YOUR OBJECTIVE -
Give the entries again, exactly as they stand.

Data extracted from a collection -
=======
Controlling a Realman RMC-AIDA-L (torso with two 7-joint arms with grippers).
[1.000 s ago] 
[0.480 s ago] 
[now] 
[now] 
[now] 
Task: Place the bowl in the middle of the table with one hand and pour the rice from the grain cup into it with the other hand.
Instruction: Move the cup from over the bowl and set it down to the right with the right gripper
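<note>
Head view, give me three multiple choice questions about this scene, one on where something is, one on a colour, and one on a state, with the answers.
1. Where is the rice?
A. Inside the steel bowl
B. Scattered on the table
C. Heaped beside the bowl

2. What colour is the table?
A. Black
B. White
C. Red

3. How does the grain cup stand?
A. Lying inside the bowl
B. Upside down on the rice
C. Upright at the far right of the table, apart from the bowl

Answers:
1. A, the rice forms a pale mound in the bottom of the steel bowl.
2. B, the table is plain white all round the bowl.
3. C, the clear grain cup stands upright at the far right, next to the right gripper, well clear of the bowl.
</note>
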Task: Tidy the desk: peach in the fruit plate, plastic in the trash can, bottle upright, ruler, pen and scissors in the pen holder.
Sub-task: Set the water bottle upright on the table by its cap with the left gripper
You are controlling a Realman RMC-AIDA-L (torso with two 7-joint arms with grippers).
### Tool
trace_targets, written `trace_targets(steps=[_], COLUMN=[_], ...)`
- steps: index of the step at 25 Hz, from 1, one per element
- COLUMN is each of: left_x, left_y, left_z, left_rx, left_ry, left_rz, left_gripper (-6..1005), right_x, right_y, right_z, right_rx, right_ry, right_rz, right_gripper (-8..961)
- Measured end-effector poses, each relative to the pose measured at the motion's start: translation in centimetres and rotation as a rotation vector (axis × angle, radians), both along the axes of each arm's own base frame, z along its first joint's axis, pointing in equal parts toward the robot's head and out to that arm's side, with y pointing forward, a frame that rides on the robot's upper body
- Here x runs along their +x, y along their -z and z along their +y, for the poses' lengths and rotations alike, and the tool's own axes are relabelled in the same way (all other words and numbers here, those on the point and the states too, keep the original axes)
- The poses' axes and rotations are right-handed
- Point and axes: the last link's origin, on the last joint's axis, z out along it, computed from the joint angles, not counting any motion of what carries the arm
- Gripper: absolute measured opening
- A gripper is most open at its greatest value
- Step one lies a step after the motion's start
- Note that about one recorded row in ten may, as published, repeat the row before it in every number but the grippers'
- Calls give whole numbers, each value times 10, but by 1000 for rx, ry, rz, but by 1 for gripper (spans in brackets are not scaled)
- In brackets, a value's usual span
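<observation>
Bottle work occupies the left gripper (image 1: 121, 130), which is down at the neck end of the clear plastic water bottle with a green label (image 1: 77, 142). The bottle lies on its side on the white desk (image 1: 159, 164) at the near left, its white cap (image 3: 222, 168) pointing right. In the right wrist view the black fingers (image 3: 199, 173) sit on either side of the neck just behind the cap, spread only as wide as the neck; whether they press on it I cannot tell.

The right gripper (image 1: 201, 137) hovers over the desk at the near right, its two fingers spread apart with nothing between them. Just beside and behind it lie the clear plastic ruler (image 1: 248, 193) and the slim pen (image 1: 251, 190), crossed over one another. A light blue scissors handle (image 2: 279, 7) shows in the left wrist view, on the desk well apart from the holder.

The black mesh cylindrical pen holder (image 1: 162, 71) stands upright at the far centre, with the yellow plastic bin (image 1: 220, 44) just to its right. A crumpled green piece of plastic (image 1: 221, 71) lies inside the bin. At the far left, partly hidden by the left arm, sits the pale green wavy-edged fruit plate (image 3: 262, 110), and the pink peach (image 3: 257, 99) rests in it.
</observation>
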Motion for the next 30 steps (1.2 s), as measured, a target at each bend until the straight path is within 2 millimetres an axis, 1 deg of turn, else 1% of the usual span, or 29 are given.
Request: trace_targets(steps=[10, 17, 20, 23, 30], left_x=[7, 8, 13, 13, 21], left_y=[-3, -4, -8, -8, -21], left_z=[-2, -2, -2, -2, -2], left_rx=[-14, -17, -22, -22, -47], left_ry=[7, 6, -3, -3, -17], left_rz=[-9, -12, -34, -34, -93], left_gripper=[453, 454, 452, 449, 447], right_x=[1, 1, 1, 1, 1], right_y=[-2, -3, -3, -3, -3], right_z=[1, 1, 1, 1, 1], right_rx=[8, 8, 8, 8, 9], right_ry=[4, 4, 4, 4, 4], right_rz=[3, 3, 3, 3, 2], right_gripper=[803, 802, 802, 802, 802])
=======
RESULT -
Controlling a Realman RMC-AIDA-L (torso with two 7-joint arms with grippers).
[1.000 s ago] 
[0.480 s ago] 
[now] 
[now] 
[now] 
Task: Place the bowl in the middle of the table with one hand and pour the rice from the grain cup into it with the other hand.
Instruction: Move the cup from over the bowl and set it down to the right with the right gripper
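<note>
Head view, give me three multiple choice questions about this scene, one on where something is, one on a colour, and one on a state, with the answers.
1. Where is the rice?
A. Inside the steel bowl
B. Scattered on the table
C. Heaped beside the bowl

2. What colour is the table?
A. Black
B. White
C. Red

3. How does the grain cup stand?
A. Lying inside the bowl
B. Upside down on the rice
C. Upright at the far right of the table, apart from the bowl

Answers:
1. A, the rice forms a pale mound in the bottom of the steel bowl.
2. B, the table is plain white all round the bowl.
3. C, the clear grain cup stands upright at the far right, next to the right gripper, well clear of the bowl.
</note>
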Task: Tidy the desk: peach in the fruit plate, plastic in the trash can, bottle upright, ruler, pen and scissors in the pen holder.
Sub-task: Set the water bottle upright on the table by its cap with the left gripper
You are controlling a Realman RMC-AIDA-L (torso with two 7-joint arms with grippers).
### Tool
trace_targets, written `trace_targets(steps=[_], COLUMN=[_], ...)`
- steps: index of the step at 25 Hz, from 1, one per element
- COLUMN is each of: left_x, left_y, left_z, left_rx, left_ry, left_rz, left_gripper (-6..1005), right_x, right_y, right_z, right_rx, right_ry, right_rz, right_gripper (-8..961)
- Measured end-effector poses, each relative to the pose measured at the motion's start: translation in centimetres and rotation as a rotation vector (axis × angle, radians), both along the axes of each arm's own base frame, z along its first joint's axis, pointing in equal parts toward the robot's head and out to that arm's side, with y pointing forward, a frame that rides on the robot's upper body
- Here x runs along their +x, y along their -z and z along their +y, for the poses' lengths and rotations alike, and the tool's own axes are relabelled in the same way (all other words and numbers here, those on the point and the states too, keep the original axes)
- The poses' axes and rotations are right-handed
- Point and axes: the last link's origin, on the last joint's axis, z out along it, computed from the joint angles, not counting any motion of what carries the arm
- Gripper: absolute measured opening
- A gripper is most open at its greatest value
- Step one lies a step after the motion's start
- Note that about one recorded row in ten may, as published, repeat the row before it in every number but the grippers'
- Calls give whole numbers, each value times 10, but by 1000 for rx, ry, rz, but by 1 for gripper (spans in brackets are not scaled)
- In brackets, a value's usual span
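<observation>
Bottle work occupies the left gripper (image 1: 121, 130), which is down at the neck end of the clear plastic water bottle with a green label (image 1: 77, 142). The bottle lies on its side on the white desk (image 1: 159, 164) at the near left, its white cap (image 3: 222, 168) pointing right. In the right wrist view the black fingers (image 3: 199, 173) sit on either side of the neck just behind the cap, spread only as wide as the neck; whether they press on it I cannot tell.

The right gripper (image 1: 201, 137) hovers over the desk at the near right, its two fingers spread apart with nothing between them. Just beside and behind it lie the clear plastic ruler (image 1: 248, 193) and the slim pen (image 1: 251, 190), crossed over one another. A light blue scissors handle (image 2: 279, 7) shows in the left wrist view, on the desk well apart from the holder.

The black mesh cylindrical pen holder (image 1: 162, 71) stands upright at the far centre, with the yellow plastic bin (image 1: 220, 44) just to its right. A crumpled green piece of plastic (image 1: 221, 71) lies inside the bin. At the far left, partly hidden by the left arm, sits the pale green wavy-edged fruit plate (image 3: 262, 110), and the pink peach (image 3: 257, 99) rests in it.
</observation>
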Motion for the next 30 steps (1.2 s), as measured, a target at each bend until the straight path is within 2 millimetres an axis, 1 deg of turn, else 1% of the usual span, or 29 are given.
Request: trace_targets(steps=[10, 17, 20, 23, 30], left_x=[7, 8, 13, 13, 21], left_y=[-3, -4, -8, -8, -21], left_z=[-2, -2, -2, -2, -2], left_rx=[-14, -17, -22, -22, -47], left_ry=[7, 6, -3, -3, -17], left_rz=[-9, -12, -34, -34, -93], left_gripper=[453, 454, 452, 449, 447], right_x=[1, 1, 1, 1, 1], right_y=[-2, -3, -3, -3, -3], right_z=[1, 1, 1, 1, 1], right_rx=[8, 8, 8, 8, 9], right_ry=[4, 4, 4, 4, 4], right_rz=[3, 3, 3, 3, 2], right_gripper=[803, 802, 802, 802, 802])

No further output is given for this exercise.